--- START ---

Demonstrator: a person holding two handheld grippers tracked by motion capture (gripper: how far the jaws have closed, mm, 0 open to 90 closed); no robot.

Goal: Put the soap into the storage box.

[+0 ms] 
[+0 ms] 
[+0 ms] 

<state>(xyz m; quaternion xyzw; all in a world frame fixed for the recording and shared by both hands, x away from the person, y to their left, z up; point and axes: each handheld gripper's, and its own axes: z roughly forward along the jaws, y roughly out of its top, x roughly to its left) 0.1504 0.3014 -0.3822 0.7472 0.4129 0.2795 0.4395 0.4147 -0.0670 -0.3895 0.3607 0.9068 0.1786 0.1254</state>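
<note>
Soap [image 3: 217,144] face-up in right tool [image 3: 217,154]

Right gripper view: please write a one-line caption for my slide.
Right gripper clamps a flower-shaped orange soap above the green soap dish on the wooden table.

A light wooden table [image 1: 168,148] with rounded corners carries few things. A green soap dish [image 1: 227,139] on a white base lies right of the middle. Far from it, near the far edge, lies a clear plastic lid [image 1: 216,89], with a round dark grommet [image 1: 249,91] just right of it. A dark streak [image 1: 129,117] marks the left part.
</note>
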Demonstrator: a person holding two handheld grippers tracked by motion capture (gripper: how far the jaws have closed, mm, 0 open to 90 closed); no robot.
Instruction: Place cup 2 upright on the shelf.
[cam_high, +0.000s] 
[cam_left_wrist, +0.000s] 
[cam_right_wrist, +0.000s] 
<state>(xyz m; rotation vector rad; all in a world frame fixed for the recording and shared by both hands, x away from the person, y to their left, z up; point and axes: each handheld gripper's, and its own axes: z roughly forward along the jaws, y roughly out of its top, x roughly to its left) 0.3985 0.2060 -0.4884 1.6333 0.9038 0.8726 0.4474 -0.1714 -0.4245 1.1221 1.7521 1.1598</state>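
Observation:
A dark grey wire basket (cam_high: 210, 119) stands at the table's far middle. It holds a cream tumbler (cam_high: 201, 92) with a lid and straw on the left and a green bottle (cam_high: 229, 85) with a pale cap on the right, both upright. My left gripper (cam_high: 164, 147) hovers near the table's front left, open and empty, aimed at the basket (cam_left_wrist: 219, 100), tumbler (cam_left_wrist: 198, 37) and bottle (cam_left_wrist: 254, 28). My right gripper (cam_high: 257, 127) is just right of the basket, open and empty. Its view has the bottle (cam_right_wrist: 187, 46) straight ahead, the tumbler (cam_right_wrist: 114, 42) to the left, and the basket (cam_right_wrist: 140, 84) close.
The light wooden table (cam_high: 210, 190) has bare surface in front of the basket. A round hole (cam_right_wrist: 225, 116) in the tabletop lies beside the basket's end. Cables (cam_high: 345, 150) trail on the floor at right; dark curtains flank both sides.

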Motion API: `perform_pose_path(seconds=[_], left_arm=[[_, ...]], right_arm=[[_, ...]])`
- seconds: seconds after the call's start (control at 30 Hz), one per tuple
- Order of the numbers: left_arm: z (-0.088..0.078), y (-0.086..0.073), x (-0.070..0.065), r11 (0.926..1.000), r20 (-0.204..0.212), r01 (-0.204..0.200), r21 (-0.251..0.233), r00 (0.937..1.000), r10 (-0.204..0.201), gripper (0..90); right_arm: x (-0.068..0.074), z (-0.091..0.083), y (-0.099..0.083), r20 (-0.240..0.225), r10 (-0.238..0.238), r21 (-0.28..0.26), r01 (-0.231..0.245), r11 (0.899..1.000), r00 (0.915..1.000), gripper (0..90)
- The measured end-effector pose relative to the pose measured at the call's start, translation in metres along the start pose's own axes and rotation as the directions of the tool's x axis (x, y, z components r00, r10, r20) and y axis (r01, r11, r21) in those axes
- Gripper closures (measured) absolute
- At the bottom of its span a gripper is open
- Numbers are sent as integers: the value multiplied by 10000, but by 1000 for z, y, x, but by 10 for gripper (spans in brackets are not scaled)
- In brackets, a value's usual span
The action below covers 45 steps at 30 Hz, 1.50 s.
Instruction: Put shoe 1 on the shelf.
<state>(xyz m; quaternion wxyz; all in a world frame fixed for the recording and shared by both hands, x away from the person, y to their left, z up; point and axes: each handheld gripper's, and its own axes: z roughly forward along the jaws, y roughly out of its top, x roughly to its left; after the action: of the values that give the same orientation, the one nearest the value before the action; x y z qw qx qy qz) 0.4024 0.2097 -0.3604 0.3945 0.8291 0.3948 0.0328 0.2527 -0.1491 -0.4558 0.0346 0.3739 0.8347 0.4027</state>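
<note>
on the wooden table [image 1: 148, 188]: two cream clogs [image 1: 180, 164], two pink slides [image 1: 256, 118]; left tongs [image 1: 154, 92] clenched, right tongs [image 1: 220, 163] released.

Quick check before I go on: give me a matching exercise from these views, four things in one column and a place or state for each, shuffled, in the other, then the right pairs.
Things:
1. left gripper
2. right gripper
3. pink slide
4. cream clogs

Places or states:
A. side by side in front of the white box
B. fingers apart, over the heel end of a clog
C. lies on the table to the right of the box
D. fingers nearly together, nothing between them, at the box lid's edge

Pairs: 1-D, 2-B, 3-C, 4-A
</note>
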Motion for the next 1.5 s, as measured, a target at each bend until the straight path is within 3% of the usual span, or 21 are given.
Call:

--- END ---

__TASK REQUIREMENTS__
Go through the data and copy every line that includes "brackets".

__SOLUTION__
- Numbers are sent as integers: the value multiplied by 10000, but by 1000 for z, y, x, but by 10 for gripper (spans in brackets are not scaled)
- In brackets, a value's usual span

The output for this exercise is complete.